Relative heterovariant avidity of PPAb IgG induced by 2009 pandemic inuenza A virus subtype H1N1(A[H1N1]pdm09, or pH1N1) vaccine and 2009 seasonal trivalent inuenza vaccine (sTIV, containing seasonal inuenza A virus subtype H1N1, or sH1N1) vaccine. Relative heterovariant avidity is defined as the ratio of avidity for the heterovariant strain to avidity for the homotypic immunizing strain, which is equal to the ratio of titer, T, against the vaccine strain to the titer against the heterovariant strain. A smaller value indicates higher heterovariant avidity. The P values were determined by an unpaired t test.

Figure 3.

Homotypic and heterovariant binding activity of indicated PPAb pools to recombinant hemagglutinin (HA) protein of seasonal influenza A virus subtype H1N1 (sH1) and 2009 pandemic influenza A virus subtype H1N1 (A[H1N1]pdm09; pH1). A plasmablast-derived polyclonal antibody (PPAb) pool was assembled for each vaccine/age group by combining an equal quantity of immunoglobulin G from individual PPAb samples. All subjects with a sufficient amount of available PPAb samples were included in the pools, without selection on the basis of their response to the vaccination.
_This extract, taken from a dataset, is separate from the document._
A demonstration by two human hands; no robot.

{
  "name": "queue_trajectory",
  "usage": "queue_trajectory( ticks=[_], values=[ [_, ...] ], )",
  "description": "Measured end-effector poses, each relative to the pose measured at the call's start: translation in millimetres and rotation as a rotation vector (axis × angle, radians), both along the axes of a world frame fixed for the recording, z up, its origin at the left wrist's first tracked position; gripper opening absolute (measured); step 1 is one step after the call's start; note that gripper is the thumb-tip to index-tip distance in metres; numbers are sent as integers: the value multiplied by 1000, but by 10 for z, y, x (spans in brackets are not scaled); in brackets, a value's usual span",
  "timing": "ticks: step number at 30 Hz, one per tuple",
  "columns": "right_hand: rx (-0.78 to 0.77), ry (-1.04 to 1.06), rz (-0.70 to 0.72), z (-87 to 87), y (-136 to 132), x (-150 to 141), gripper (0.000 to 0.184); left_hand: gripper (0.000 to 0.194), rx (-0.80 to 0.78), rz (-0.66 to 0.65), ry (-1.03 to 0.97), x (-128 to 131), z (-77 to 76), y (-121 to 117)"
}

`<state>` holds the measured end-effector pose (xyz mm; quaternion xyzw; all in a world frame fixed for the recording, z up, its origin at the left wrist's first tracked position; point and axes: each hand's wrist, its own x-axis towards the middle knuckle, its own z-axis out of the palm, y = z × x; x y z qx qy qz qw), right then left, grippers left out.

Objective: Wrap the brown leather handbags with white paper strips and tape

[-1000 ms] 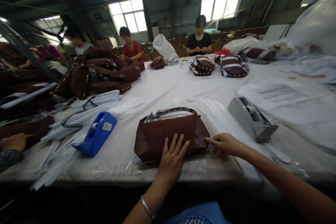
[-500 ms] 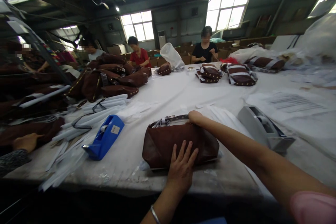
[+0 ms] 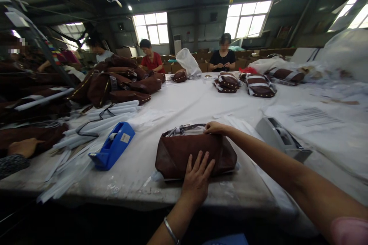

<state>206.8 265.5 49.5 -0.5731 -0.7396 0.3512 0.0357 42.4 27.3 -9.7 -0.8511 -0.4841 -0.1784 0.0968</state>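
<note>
A brown leather handbag [image 3: 175, 155] lies on the white-covered table in front of me, its strap [image 3: 189, 126] and a wrapped bundle along its far edge. Fingers spread, my left hand [image 3: 198, 176] presses flat on the front of the bag; a silver bangle circles that wrist. My right hand [image 3: 214, 128] reaches across to the top edge, its fingers closed at the strap's right end. Exactly what those fingertips pinch there is partly hidden. Bits of clear wrap stick out beneath the bag's lower corners.
A blue tape dispenser [image 3: 115, 145] stands left, a grey one [image 3: 283, 138] right. White paper rolls [image 3: 94, 130] and a heap of brown bags [image 3: 123, 80] lie left. Wrapped bags [image 3: 260, 85] sit farther back. A co-worker's hand [image 3: 24, 147] rests at far left; other people work behind.
My right fingers have shifted slightly along the bag's top edge and now look more pinched. My left hand stays flat on the bag. The view has moved a little.
</note>
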Motion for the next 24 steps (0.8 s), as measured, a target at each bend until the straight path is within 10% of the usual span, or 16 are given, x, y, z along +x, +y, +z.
queue_trajectory(
  ticks=[8, 16, 24],
  values=[
    [-1, 534, -114, 11, -26, 195, 68, 66, -26, -6, -1, -7, 7, 5],
    [127, 818, -84, 224, -102, 389, 66, 71, -41, -11, 8, -8, 20, 20],
    [347, 825, 32, 310, -878, 562, 90, 69, -16, 4, 54, -32, 47, 64]
  ],
)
The pools and the number of subjects included in each pool were P18, young A(H1N1)pdm09 vaccine recipients, n = 15; P70, elderly A(H1N1)pdm09 vaccine recipients, n = 16; S18, young 2009 seasonal trivalent influenza vaccine (sTIV) recipients, n = 20; S70, elderly sTIV recipients, n = 19. The number in each panel indicates the ratio of the area under the curve (AUC) for heterovariant HA to AUC for homotypic vaccine HA. Abbreviation: OD, optical density.

Figure 4.

Binding activity of plasmablast-derived polyclonal antibody (PPAb) pools to recombinant HA1 and HA2 domains of the hemagglutinin (HA) protein of 2009 pandemic influenza A virus subtype H1N1 (pH1). The table lists the areas under the curve (AUCs) for each titration curve and the ratios of AUCs between different PPAb pools (P18/S18 and P70/S70) and between different domains (HA1/HA2) for each pool.

Figure 5.

Binding activity of plasmablast-derived polyclonal antibody pools P18 and S18 to the full-length and headless HA proteins of seasonal influenza A virus subtype H1N1 (sH1). The ratios of areas under the curve (to the right of the dotted lines) are shown in each graph.

Figure 6.

Binding activity of plasmablast-derived polyclonal antibody pools P18 and S18 to the full-length hemagglutinin (HA) protein of an avian influenza A virus subtype H5N1 strain (H5) and to the HA1 and HA2 domains of H5.

Figure 7.

Domain-specific avidity of plasmablast-derived polyclonal antibody pools P18 and P70 for the full-length hemagglutinin (HA; HA0) or HA1 and HA2 domains. The avidity was assessed by enzyme-linked immunosorbent assay, with or without 7 M urea. The bar graph shows the percentage of 7 M urea-resistant high-avidity binding activity.